Over 64% of the 191 social conflicts registered in recent months in Peru are linked to social and environmental concerns related to mining operations, the most updated figures released by the Ombudsman Office show.
This is the reality that the new president of the Andean country will have to deal with. According to local media, this is particularly the case in the southern regions of Cusco, Puno, Apurímac, Moquegua, Arequipa y Tacna, which concentrated 30% of the social unrest.
One of the main issues relates to the Southern Mining Runway, which goes through the southeastern Cusco department, the south-central Apurímac department and reaches the southwestern Arequipa department all the way to the Matarani-Arequipa port, where products are shipped to Asia. The road is used to transport concentrate from MMG’s Las Bambas copper mine, Hudbay Minerals’ Constancia copper mine and Glencore-controlled Antapaccay copper mine.
For years now, communities along the corridor have complained about pollution caused by mining trucks and demand compensation from the companies making use of the way.
One of the most recent conflicts was launched by the Livitaca community, in the Chumbivilcas province. They are asking Hudbay to update a 2016 agreement so that the miner gives back to the community about $64.6 million per year, instead of the current $905,000. Negotiations between the miner, authorities and the community are ongoing.
Hudbay (TSX, NYSE: HBM) is also dealing with the United Front to Defend the Interests of the Chumbivilcas Province, who are asking the company to annul the most recent update to the Constancia mine’s environmental impact assessment.
Glencore (LON: GLEN) has also had to deal with uprisings related to its Peruvian operations. Technical meetings have been taking place since local communities blocked the roads back in March, demanding previous consultation before the Antapaccay Tintaya expansion project and integration with Coroccohuayco goes ahead.

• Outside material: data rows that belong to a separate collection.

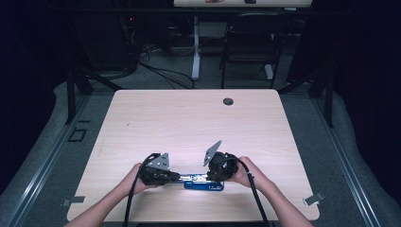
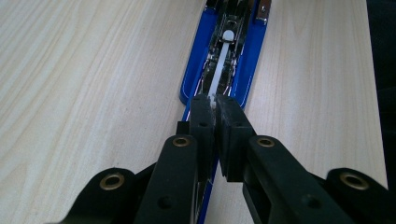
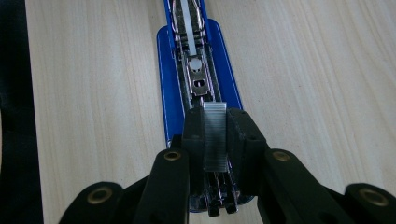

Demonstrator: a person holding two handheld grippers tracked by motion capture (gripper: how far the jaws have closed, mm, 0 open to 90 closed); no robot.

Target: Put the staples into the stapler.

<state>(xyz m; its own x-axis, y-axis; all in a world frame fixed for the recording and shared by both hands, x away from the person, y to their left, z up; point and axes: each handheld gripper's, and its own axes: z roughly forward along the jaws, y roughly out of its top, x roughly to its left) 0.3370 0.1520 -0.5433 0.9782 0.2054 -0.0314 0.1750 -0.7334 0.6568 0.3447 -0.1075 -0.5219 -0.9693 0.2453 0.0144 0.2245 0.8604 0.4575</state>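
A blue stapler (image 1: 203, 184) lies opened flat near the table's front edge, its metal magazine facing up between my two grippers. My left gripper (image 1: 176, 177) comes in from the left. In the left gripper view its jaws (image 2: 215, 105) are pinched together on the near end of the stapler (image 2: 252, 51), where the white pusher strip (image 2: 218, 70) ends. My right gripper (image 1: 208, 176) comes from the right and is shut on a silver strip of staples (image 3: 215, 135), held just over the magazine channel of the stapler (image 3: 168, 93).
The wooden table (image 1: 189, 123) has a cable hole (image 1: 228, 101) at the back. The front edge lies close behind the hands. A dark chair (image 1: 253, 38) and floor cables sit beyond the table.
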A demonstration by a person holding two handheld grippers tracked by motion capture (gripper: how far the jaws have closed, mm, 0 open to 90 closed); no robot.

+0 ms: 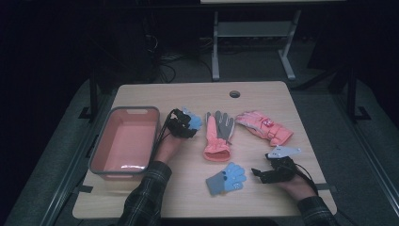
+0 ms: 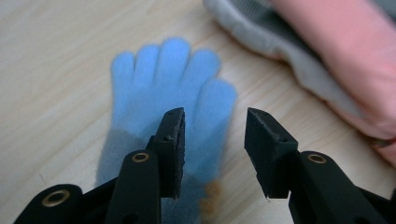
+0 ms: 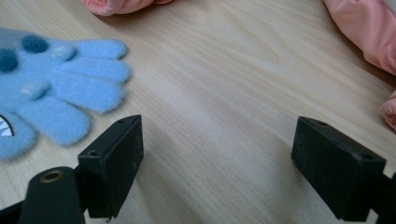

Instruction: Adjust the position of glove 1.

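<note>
- The wooden table (image 1: pixel 197 96) carries a pink bin with a grey rim (image 1: pixel 123 140) at its left side, with nothing inside it.
- The left gripper (image 1: pixel 184 123) hovers just right of the bin, over a small blue knit glove (image 2: pixel 170 93) that lies flat on the wood, fingers pointing away from the gripper.
- In the left gripper view its jaws stand apart with a clear gap, one over the glove's palm, the other over bare wood beside it; they pinch nothing.
- A pink and grey ski glove (image 1: pixel 218 133) lies just right of that blue glove, cuff toward the person.
- A second pink ski glove (image 1: pixel 264 127) lies farther right, angled across the table.
- A second blue knit glove (image 1: pixel 227 179) with dark dots and a grey cuff lies near the front edge.
- The right gripper (image 1: pixel 258 173) sits low just right of this glove, jaws spread wide over bare wood, holding nothing.
</note>
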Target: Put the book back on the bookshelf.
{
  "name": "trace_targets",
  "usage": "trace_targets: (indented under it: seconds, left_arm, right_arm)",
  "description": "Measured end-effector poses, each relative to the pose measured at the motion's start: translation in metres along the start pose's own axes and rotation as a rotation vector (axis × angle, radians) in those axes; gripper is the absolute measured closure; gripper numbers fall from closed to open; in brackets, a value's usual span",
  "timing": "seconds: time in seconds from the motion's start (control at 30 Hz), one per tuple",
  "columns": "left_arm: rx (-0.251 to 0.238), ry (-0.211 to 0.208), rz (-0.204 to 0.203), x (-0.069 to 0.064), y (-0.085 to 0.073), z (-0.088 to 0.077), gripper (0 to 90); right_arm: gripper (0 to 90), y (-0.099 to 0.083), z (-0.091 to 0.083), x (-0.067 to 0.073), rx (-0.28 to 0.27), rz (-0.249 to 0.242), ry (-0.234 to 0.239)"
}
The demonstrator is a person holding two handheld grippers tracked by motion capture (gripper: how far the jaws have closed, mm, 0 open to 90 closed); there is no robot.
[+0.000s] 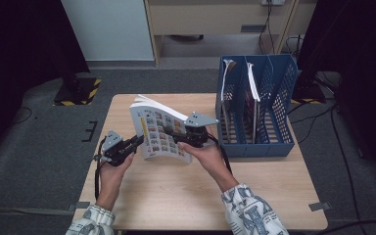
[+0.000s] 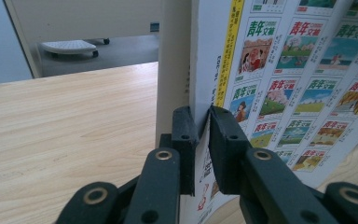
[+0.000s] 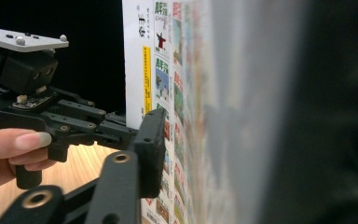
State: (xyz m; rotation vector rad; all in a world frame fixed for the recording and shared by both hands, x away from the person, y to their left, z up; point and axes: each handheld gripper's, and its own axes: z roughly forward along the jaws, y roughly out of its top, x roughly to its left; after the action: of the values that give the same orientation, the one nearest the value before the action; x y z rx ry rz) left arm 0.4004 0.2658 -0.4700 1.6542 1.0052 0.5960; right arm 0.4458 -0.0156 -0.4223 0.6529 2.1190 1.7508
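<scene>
A thick white book (image 1: 159, 132) with rows of small colour pictures on its cover is held up off the wooden table, between both grippers. My left gripper (image 1: 139, 141) is shut on its lower left edge; in the left gripper view the two pads (image 2: 204, 121) pinch the cover (image 2: 298, 84) near the yellow stripe. My right gripper (image 1: 178, 138) holds the book's right side. In the right gripper view its left pad (image 3: 150, 149) lies against the cover (image 3: 177, 93), the other jaw is a dark blur, and the left gripper (image 3: 121, 130) shows beyond.
A blue plastic file rack (image 1: 254, 149) with several slots stands at the table's right rear and holds a few upright magazines (image 1: 252, 83). The light wooden table (image 1: 176, 196) has bare surface in front of the hands. Dark floor and cables surround it.
</scene>
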Motion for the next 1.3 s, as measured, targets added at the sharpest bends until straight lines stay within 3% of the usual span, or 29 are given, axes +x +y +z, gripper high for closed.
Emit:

They are also asking for compensation for environmental and social damages.
Another ongoing conflict is the one launched by the farming community of Fuerabamba, also in the Chumbivilcas province, who are arguing against the reclassification of the road that crosses the Yavi Yavi farm as a national roadway.
According to social activists in Fuerabamba, MMG’s Las Bambas built this road without asking permission from the community and even though some accords have been signed, there are still some loose ends so negotiations are ongoing.
In the southwestern Arequipa region, the construction of Southern Copper’s (NYSE: SCCO) Tía María mine caused unrest among the people in the Tambo Valley community, who say the operation will pollute the environment and have negative impacts on their farmland.
Consulted by La República newspaper, Arequipa’s Ombudsman, Ángel María Manrique, said he expects some protests to arise in the Tambo Valley, following the presidential election.
In the same region, the Zafranal copper-gold project, 80% owned by Teck Resources and 20% by Mitsubishi, is also facing some community opposition, as is Fortuna Silver Mines’ Caylloma silver, gold, zinc, lead project.
Also in the Tambo Valley, a technical negotiation table had to be recently installed after people from the Santiago de Pachas community blocked the Southern Pan American roadway, protesting water pollution caused by the Florencia Tucari mine.
Florencia Tucari, owned by local company Aruntani, is in the process of being shut down but its tailings are said to be polluting the Coralaque river, which runs from the southeastern Moquegua department all the way to the Tambo Valley.
Although the conflict dates back to 2017, it was recently relaunched and, thus, government intervention was needed to deal with community demands.
Other long-standing struggles are boiling back to the surface, with people in the southeastern Puno department protesting pollution in the Ramis, Coata, Llallimayo and Suches rivers, attributed to both formal and informal mining operations.